> [About this task]:
Copy each line of the records that contains the word "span".

> [Information]:
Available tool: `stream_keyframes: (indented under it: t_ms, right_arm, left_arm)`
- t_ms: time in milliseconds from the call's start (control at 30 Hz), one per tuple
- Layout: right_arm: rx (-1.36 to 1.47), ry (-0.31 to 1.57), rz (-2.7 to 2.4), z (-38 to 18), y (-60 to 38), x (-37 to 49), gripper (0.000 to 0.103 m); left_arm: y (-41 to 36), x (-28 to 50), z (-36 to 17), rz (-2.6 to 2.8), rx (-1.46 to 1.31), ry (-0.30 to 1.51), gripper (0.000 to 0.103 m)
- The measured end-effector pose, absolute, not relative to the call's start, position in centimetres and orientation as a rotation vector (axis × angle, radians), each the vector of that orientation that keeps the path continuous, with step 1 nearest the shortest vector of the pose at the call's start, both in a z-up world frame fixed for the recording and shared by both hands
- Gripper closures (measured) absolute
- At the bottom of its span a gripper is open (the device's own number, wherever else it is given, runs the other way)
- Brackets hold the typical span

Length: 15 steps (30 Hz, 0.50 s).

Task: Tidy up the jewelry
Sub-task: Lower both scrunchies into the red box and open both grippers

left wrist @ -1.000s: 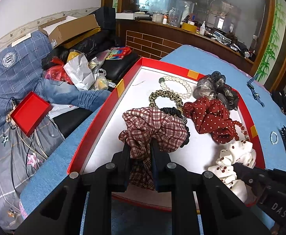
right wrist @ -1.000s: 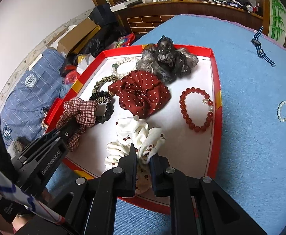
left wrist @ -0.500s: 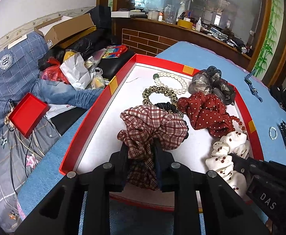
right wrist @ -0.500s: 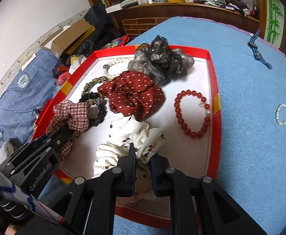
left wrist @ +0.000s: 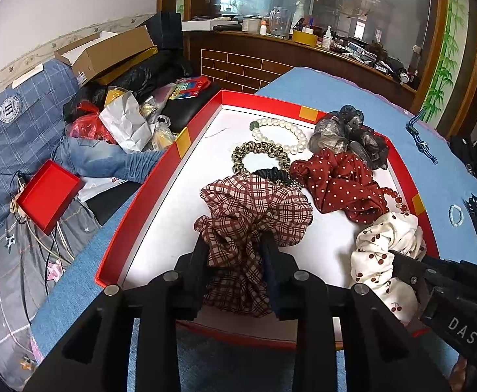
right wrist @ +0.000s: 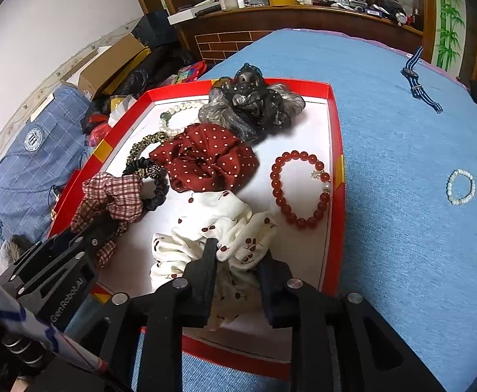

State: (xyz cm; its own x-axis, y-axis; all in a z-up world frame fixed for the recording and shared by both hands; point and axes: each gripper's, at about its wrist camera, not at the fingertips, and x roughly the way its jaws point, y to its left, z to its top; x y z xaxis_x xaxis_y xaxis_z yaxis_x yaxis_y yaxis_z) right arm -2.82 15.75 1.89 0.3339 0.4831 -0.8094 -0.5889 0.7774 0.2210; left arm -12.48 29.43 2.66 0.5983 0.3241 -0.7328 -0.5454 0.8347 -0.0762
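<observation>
Plaid scrunchie (left wrist: 254,209) between the opening jaws of left gripper (left wrist: 235,245), cherry-print scrunchie (right wrist: 215,232) between the opening jaws of right gripper (right wrist: 238,254), both in red tray (right wrist: 336,137): release step; next probably withdrawal clear of fabric.

Left gripper (left wrist: 235,240): jaws, clamped tight a second ago, are being opened; plaid scrunchie (left wrist: 254,209) is seen loose between the fingers.
Right gripper (right wrist: 238,251): jaws are likewise being opened; cherry-print scrunchie (right wrist: 212,225) has been released and has spread wider.
</observation>
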Motion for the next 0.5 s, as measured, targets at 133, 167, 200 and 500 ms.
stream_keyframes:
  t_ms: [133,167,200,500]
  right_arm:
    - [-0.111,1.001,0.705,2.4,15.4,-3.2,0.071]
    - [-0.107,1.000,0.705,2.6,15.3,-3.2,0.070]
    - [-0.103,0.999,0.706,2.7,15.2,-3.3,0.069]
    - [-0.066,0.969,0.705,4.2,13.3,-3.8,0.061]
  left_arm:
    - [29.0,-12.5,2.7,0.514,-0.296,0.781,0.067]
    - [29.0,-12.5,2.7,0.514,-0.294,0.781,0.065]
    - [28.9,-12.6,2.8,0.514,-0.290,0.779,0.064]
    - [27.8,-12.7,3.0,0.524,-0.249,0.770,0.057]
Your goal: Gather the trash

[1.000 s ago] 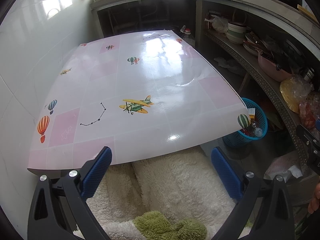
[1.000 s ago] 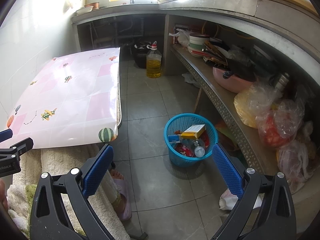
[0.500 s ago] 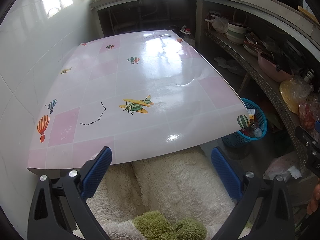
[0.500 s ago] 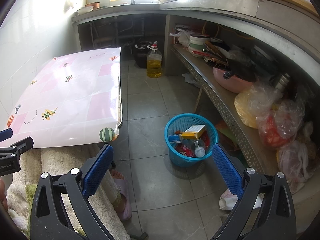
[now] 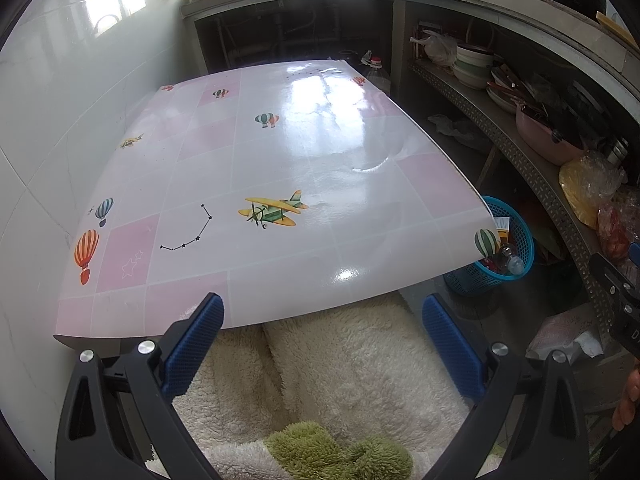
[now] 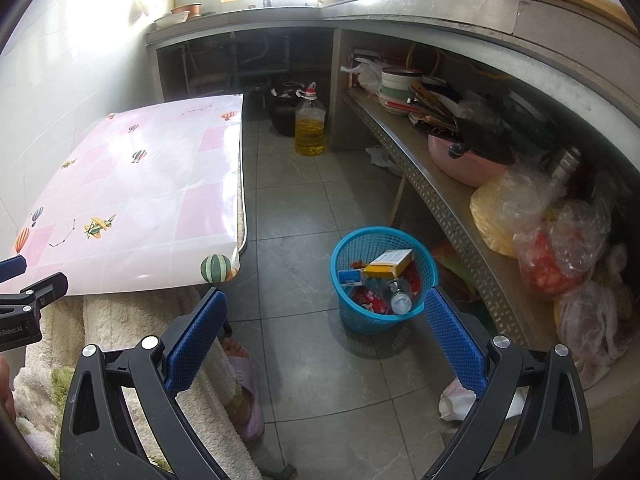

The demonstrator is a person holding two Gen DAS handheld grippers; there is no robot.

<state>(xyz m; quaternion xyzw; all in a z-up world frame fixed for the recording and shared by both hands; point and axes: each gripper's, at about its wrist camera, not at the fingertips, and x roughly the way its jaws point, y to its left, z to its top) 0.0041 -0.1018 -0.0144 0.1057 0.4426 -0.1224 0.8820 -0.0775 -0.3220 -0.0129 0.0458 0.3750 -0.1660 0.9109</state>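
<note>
A blue mesh trash basket (image 6: 382,280) stands on the grey tiled floor. It holds a yellow carton (image 6: 390,262), a clear bottle (image 6: 398,298) and red wrappers. In the left wrist view the basket (image 5: 514,248) peeks out past the table's right corner. My right gripper (image 6: 324,340) hovers open in front of the basket, nothing between its blue pads. My left gripper (image 5: 322,340) is open too, over the near edge of the pink tablecloth table (image 5: 280,184). A crumpled white paper (image 6: 454,398) lies on the floor beside the right finger.
A person's fluffy cream robe (image 5: 352,368) and a slippered foot (image 6: 240,364) fill the space under the table edge. A shelf (image 6: 440,204) with pots and plastic bags runs along the right. An oil bottle (image 6: 309,128) stands on the floor further back.
</note>
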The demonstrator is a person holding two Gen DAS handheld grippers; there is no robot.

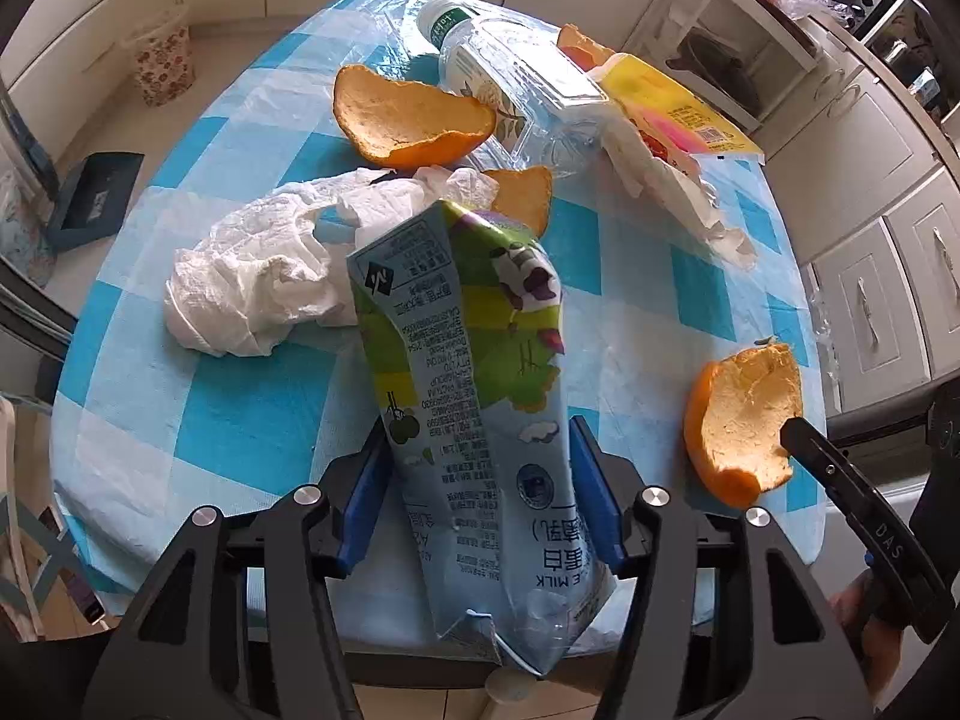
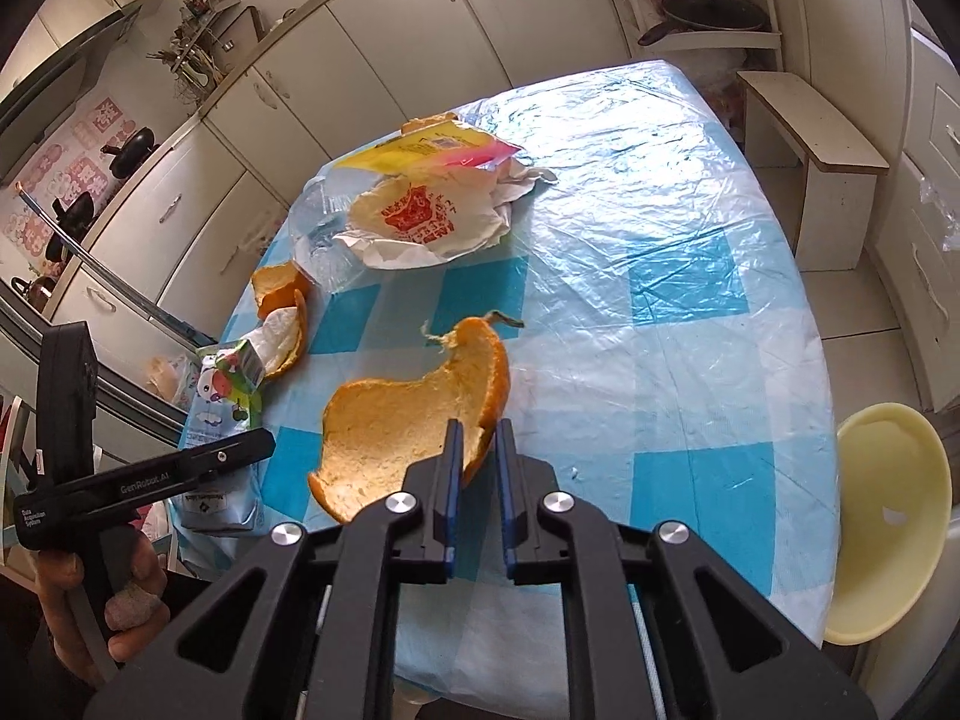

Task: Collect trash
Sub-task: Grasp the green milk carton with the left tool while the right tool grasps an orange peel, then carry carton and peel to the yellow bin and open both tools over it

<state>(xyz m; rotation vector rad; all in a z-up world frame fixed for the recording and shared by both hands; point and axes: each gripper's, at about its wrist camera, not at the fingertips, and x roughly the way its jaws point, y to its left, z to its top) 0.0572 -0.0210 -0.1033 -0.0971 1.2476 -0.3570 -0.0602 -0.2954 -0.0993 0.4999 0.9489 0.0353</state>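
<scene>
Holding a milk carton [image 1: 480, 420] between half-open left gripper [image 1: 477, 462] jaws, near the table [image 1: 240, 420] front edge. Right gripper [image 2: 478, 456] nearly closed on an orange peel [image 2: 408, 426] rim (thin, curved). Could slip or tear if lifted fast.

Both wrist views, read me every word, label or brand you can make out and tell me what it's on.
"E MILK", upside down, on the milk carton held in the left gripper; its fine print is too small.
"DAS" on the right gripper's arm.
"GenRobot.AI" and "Data Acquisition System" on the left gripper's body.
Red print on the white wrapper: unreadable.
Water bottle label: blurred.
</scene>
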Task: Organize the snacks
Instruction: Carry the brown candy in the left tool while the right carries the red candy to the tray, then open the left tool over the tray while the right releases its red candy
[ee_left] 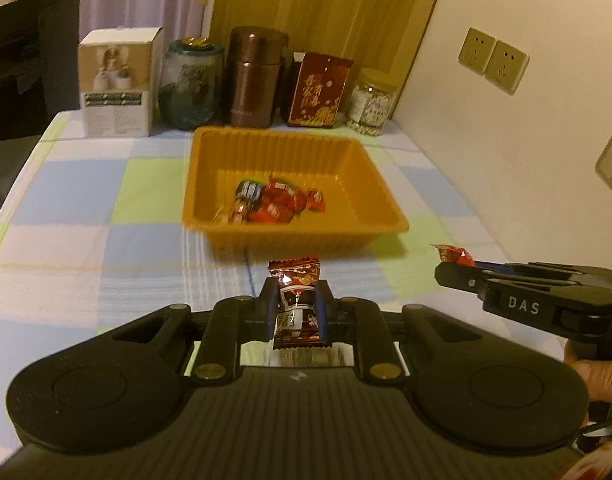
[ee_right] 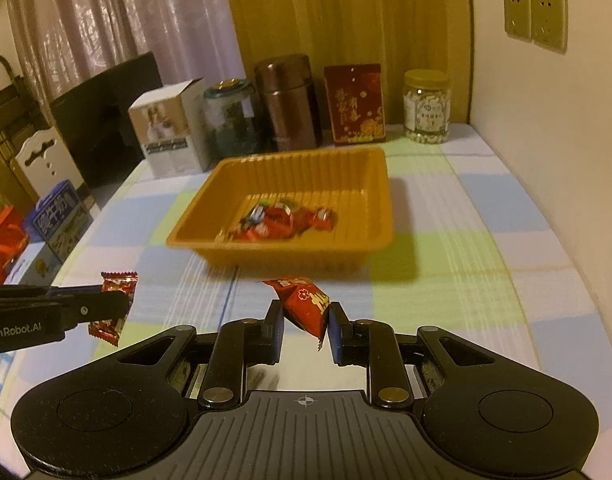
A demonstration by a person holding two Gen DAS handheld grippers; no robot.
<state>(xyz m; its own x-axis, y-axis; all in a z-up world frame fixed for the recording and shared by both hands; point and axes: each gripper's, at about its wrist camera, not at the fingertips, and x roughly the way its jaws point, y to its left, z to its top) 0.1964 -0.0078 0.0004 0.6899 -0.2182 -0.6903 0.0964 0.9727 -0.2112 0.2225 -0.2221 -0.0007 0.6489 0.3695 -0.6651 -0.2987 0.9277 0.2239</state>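
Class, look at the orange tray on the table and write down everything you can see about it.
The orange tray is a shallow rectangular container that looks like thin moulded plastic, with ribbed, sloping walls and a flat outward rim. It sits upright on the checked tablecloth, in front of a row of jars and boxes. A small heap of wrapped candies, mostly red, lies on its floor toward the near side; the rest of the floor is bare. Neither tongs touch it.
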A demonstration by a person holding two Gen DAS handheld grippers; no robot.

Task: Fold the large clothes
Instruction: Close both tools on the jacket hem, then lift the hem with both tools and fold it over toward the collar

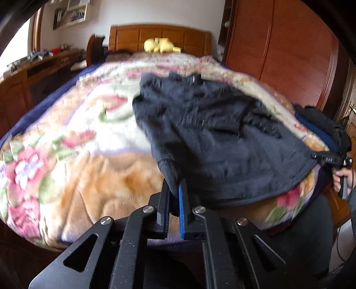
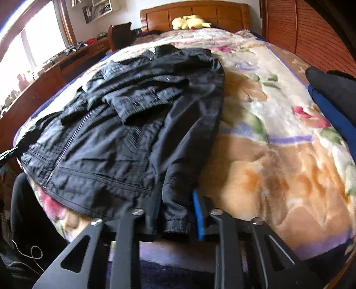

> [Exercise response]:
- At the bottom of its span a gripper is open (the device's own number, wherever else it is given, runs the other way)
- Brackets hold the typical span

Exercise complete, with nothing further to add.